Q: How regularly do you hire 8th graders?
A: We have hired a number of FORMER 8th graders.

Captain Utopia

That definition works for me.

Golden Applesauce

Quote from: Charley Brown on August 04, 2010, 04:56:55 AM
Imagine being able to answer the question "Is the universe infinite?"

The observable universe is finite, with a radius of (speed of information) * (age of universe).

Quote from: Charley Brown on August 04, 2010, 04:56:55 AM
Basically I mean being able to connect ALL the dots, not just the part we now consider 'known'. Take an example of only using less than half of the available power of your computer as compared to being able to take the same computer, add a supercomputer to it and being able to use every ounce of it's power to focus on a single issue at one time.

I heartily recommend two science fiction books, A Deepness in the Sky and A Fire Upon the Deep, both by Vernor Vinge.  Both play with really interesting ideas regarding alien intelligences.  The first has (among other things) a human civilization which has developed the ability to induce an autism-like condition, IIRC called "Focusing", which focuses the subject on a single field (from linguistics to menial labor) to the extent that they devote all of their time and energy to that field, becoming useless in every other area.  The second has (among a whole panoply of strong AI and really alien intelligences) a species with modular brains.  That is, each individual is composed of 3-6 animals who brains are linked together.  So an individual can change by replacing one constituent animal at a time, or even create planned individuals by forcing a selected group of animals together.  Both are very well thought out, especially with regards to intriguing alien cultures, and have engaging plots and characters.

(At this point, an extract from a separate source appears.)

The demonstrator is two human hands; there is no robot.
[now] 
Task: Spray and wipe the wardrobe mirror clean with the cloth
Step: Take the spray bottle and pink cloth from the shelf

(Oh, and computers generally do focus all of their power on a single issue.  Modern computer processors use techniques to maximize the number of operations that are being carried out simultaneously.  Incidentally, the main power cost in server farms and supercomputer clusters comes not from powering the computers, but from keeping them cool so they don't fry with the heat of trillions of calculations per second.)
Q: How regularly do you hire 8th graders?
A: We have hired a number of FORMER 8th graders.